What is pneumococcal disease?
Pneumococcal disease is an infection caused by a type of bacteria called Streptococcus pneumoniae. When these bacteria invade the lungs, they can cause pneumonia. They can also invade the bloodstream, causing bacteremia, and/or invade the tissues and fluids surrounding the brain and spinal cord, causing meningitis. Pneumococcal disease can also cause middle ear infection and sinus infections.
Pneumococcal disease is a very serious illness. Invasive pneumococcal disease kills thousands of people in the US each year, most of them age 65 years or older. It is also the most common cause of invasive bacterial infection in US children. Pneumococcal disease can in young children can lead to meningitis, bacteremia, otitis media (ear infections) and, in some cases, death. Children under 2 years of age fall into the highest general risk group for invasive pneumococcal infections.

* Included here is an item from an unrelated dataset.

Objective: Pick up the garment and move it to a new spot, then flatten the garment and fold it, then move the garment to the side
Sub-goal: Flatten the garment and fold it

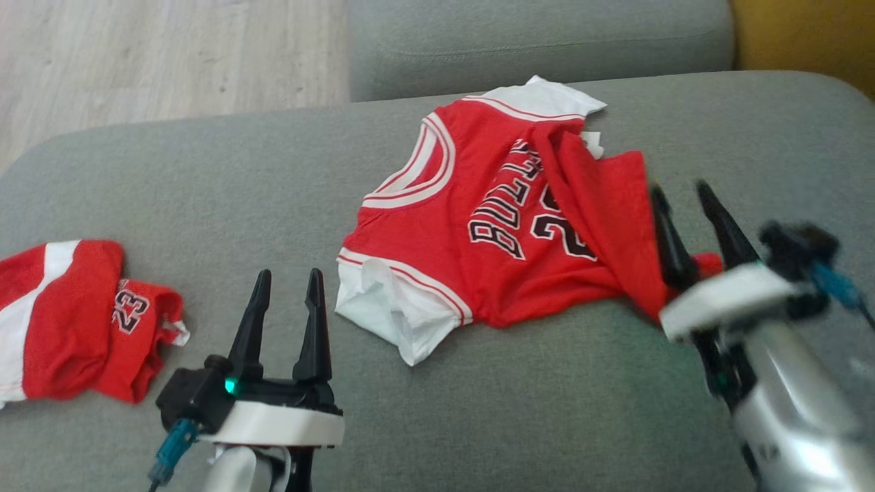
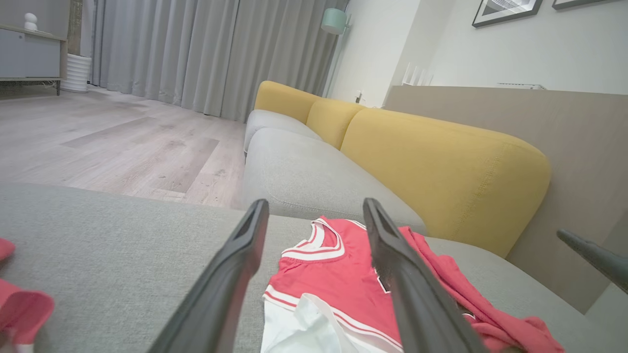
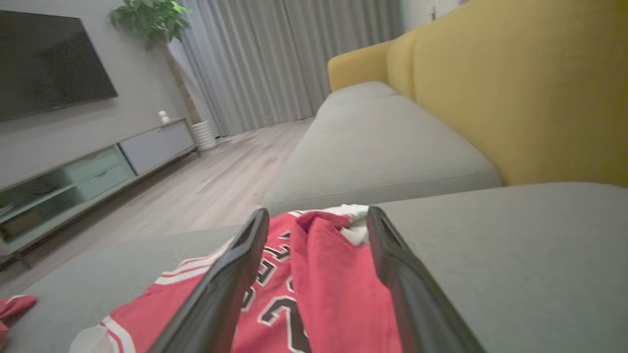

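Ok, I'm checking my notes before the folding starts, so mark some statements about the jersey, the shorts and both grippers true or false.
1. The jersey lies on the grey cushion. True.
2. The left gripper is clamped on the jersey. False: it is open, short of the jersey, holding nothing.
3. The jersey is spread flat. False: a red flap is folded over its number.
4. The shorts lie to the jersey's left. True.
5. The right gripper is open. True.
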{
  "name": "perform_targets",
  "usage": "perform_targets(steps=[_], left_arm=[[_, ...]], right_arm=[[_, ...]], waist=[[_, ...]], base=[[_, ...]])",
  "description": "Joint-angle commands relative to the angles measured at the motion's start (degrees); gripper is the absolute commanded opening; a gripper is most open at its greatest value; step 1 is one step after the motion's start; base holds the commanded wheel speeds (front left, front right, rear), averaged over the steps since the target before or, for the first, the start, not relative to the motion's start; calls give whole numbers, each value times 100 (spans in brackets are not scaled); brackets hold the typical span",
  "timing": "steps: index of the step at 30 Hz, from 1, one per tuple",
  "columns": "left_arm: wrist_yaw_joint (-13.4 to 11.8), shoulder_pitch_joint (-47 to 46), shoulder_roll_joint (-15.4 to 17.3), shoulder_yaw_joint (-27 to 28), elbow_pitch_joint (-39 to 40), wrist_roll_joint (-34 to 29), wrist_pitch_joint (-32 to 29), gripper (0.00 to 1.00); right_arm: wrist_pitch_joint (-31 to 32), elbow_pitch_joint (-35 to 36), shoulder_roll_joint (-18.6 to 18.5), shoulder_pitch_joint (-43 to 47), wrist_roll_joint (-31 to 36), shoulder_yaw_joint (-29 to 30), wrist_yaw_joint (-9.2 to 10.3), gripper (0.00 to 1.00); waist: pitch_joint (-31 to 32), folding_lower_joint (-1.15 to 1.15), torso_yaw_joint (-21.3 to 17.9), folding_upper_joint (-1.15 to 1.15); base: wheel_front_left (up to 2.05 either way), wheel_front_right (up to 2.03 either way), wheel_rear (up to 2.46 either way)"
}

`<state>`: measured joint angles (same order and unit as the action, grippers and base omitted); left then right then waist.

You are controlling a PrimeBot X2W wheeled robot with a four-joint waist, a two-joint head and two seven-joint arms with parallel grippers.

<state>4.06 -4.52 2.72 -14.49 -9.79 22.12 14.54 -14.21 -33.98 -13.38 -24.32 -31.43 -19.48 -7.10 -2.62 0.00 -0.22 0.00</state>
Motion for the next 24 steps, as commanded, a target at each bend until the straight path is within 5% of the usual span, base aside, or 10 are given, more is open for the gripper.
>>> perform_targets(steps=[1, 5, 12, 24], left_arm=[[-19, -98, 16, 235, 225, -24, 46, 100], [11, -32, 16, 175, 223, -66, 46, 100], [26, 13, 16, 106, 231, -81, 46, 100], [61, -122, 16, 47, 263, -140, 46, 100]], right_arm=[[-77, 355, 180, 337, 328, 241, -39, 100], [-77, 818, 532, 1004, 979, 922, -39, 100], [-78, 1168, 829, 1449, 1512, 1268, -39, 100], [-62, 1145, 878, 1159, 1821, 1575, -39, 100]], waist=[[27, 0, -62, 0], [30, 0, -144, 0], [10, 0, -219, 0], [-297, 0, -122, 0]], base=[[0, 0, 0], [0, 0, 0], [0, 0, 0], [0, 0, 0]])
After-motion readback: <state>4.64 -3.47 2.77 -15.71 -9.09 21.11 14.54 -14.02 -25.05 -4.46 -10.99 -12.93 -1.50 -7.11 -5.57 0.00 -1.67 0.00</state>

The best way to protect against pneumococcal disease is through vaccination. There are two types of pneumococcal vaccines currently available: a conjugate vaccine recommended for all children younger than 2 years and a polysaccharide vaccine recommended for all adults age 65 and older and all individuals older than 2 years with certain underlying medical conditions.
A single dose of the pneumococcal polysaccharide vaccine protects against the 23 types of Streptococcus pneumoniae bacteria that are responsible for causing more than 90 percent of all pneumococcal disease cases in adults.
The pneumococcal conjugate vaccine, administered to infants and toddlers before their second birthday, protects against the 86 percent of the bacteria types that cause blood infections in children and 83 percent of those that cause meningitis in children.
The symptoms of pneumococcal disease vary depending on the illness caused by the bacteria.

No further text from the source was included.